◆ Exercise prompt: Transcribe the listing exactly as written. Leave the images out.

**** Dataset excerpt

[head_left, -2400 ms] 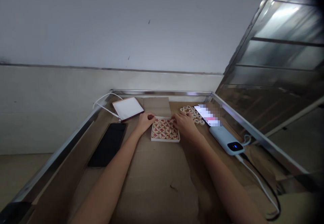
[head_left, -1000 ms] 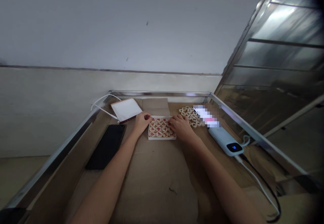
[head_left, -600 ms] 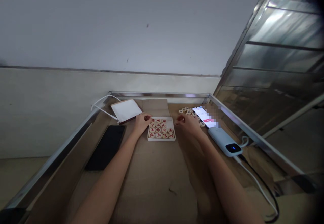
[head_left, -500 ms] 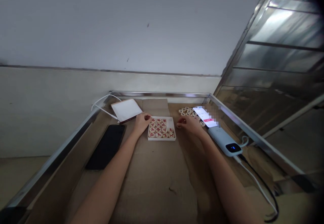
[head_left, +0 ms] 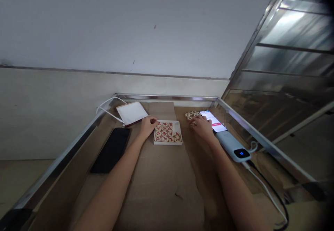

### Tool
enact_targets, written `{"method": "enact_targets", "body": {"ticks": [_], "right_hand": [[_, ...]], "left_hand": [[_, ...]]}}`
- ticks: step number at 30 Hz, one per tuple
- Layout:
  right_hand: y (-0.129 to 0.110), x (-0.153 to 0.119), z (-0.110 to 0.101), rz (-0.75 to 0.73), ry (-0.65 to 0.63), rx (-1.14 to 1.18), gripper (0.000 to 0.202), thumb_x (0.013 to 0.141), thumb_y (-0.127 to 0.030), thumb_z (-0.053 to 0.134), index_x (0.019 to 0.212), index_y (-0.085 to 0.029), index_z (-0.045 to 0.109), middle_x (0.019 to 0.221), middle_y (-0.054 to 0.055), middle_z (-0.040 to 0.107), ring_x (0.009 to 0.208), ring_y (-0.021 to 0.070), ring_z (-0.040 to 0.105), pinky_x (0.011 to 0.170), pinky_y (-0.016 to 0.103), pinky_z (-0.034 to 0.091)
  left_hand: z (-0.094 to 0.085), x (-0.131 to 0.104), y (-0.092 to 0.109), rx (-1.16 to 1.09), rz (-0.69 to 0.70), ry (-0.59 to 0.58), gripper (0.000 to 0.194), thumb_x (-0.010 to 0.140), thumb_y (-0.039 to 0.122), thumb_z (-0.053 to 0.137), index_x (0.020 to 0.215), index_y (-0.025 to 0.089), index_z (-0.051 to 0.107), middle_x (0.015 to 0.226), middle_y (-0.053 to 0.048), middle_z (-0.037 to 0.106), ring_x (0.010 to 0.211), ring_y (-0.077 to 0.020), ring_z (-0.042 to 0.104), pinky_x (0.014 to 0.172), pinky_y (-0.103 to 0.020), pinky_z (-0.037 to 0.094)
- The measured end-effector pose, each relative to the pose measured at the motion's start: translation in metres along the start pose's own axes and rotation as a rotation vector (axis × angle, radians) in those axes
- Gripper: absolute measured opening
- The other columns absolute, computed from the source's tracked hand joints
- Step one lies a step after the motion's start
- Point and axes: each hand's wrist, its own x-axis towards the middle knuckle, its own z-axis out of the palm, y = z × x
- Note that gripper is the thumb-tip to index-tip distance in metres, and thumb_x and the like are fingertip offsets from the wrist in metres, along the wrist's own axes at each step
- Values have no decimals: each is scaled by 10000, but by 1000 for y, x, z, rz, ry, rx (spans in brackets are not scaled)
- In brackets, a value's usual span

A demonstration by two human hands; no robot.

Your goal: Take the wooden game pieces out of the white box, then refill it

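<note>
A shallow white box [head_left: 167,143] holds rows of round Chinese chess pieces [head_left: 164,133] with red characters. Bare white floor shows in its far right part. My left hand [head_left: 149,124] is at the box's far left corner, thumb and fingers curled together against the edge. To the right of the box, my right hand [head_left: 203,125] lies over a group of loose round chess pieces [head_left: 190,114] with dark characters. Its fingers are bent and somewhat apart, touching the pieces. The hand covers part of the group and its fingertips are partly hidden.
A white box lid [head_left: 132,113] with a white cable lies at the far left. Nearer is a dark phone [head_left: 111,151]. On the right lie a lit phone [head_left: 214,120] and a pale blue power bank [head_left: 233,146] with cables. A metal rail [head_left: 167,97] borders the cardboard-covered surface [head_left: 161,182].
My right hand has moved away from the box's right side, rightward onto the loose chess pieces. My left hand has stayed at the box corner. The pieces in the box look the same.
</note>
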Motion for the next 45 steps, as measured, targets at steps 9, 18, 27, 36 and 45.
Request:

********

◆ Written solution:
[head_left, -2400 ms] 
[head_left, -1000 ms] 
[head_left, -600 ms] 
[head_left, -500 ms] 
[head_left, +0 ms] 

### Tool
enact_targets, written `{"method": "enact_targets", "body": {"ticks": [_], "right_hand": [[_, ...]], "left_hand": [[_, ...]]}}`
- ticks: step number at 30 Hz, one per tuple
- Layout:
  right_hand: y (-0.129 to 0.110), x (-0.153 to 0.119), z (-0.110 to 0.101), rz (-0.75 to 0.73), ry (-0.65 to 0.63), rx (-1.14 to 1.18), gripper (0.000 to 0.202), thumb_x (0.013 to 0.141), thumb_y (-0.127 to 0.030), thumb_z (-0.053 to 0.134), index_x (0.019 to 0.212), index_y (-0.085 to 0.029), index_z (-0.045 to 0.109), middle_x (0.019 to 0.221), middle_y (-0.054 to 0.055), middle_z (-0.040 to 0.107), ring_x (0.009 to 0.208), ring_y (-0.021 to 0.070), ring_z (-0.040 to 0.105), pinky_x (0.011 to 0.170), pinky_y (-0.016 to 0.103), pinky_z (-0.034 to 0.091)
  left_hand: z (-0.094 to 0.085), x (-0.131 to 0.104), y (-0.092 to 0.109), rx (-1.16 to 1.09), rz (-0.69 to 0.70), ry (-0.59 to 0.58), gripper (0.000 to 0.194), thumb_x (-0.010 to 0.140), thumb_y (-0.039 to 0.122), thumb_z (-0.053 to 0.137), index_x (0.020 to 0.215), index_y (-0.025 to 0.089), index_z (-0.051 to 0.107), middle_x (0.015 to 0.226), middle_y (-0.053 to 0.048), middle_z (-0.037 to 0.106), ring_x (0.010 to 0.211), ring_y (-0.077 to 0.020), ring_z (-0.042 to 0.104), pinky_x (0.014 to 0.172), pinky_y (-0.103 to 0.020), pinky_z (-0.037 to 0.094)
- The measured end-effector pose, each relative to the pose measured at the motion's start: translation in metres along the start pose's own axes and rotation as a rotation vector (axis × angle, radians) in those axes
- Gripper: absolute measured opening
- The other columns absolute, computed from the source's tracked hand joints
- Step one lies a step after the motion's start
- Point and axes: each hand's wrist, its own x-axis towards the middle knuckle, its own z-axis out of the palm, y = z × x
- Note that gripper is the thumb-tip to index-tip distance in metres, and thumb_x and the like are fingertip offsets from the wrist in metres, along the wrist's own axes at each step
- Values have no decimals: each is scaled by 10000, but by 1000 for y, x, z, rz, ry, rx (spans in brackets are not scaled)
- In brackets, a value's usual span

A demonstration by two human hands; no robot.

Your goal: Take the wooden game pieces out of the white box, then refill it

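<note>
A shallow white box [head_left: 167,143] holds rows of round Chinese chess pieces [head_left: 164,133] with red characters. Bare white floor shows in its far right part. My left hand [head_left: 149,124] is at the box's far left corner, thumb and fingers curled together against the edge. To the right of the box, my right hand [head_left: 203,125] lies over a group of loose round chess pieces [head_left: 190,114] with dark characters. Its fingers are bent and somewhat apart, touching the pieces. The hand covers part of the group and its fingertips are partly hidden.
A white box lid [head_left: 132,113] with a white cable lies at the far left. Nearer is a dark phone [head_left: 111,151]. On the right lie a lit phone [head_left: 214,120] and a pale blue power bank [head_left: 233,146] with cables. A metal rail [head_left: 167,97] borders the cardboard-covered surface [head_left: 161,182].
My right hand has moved away from the box's right side, rightward onto the loose chess pieces. My left hand has stayed at the box corner. The pieces in the box look the same.
</note>
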Motion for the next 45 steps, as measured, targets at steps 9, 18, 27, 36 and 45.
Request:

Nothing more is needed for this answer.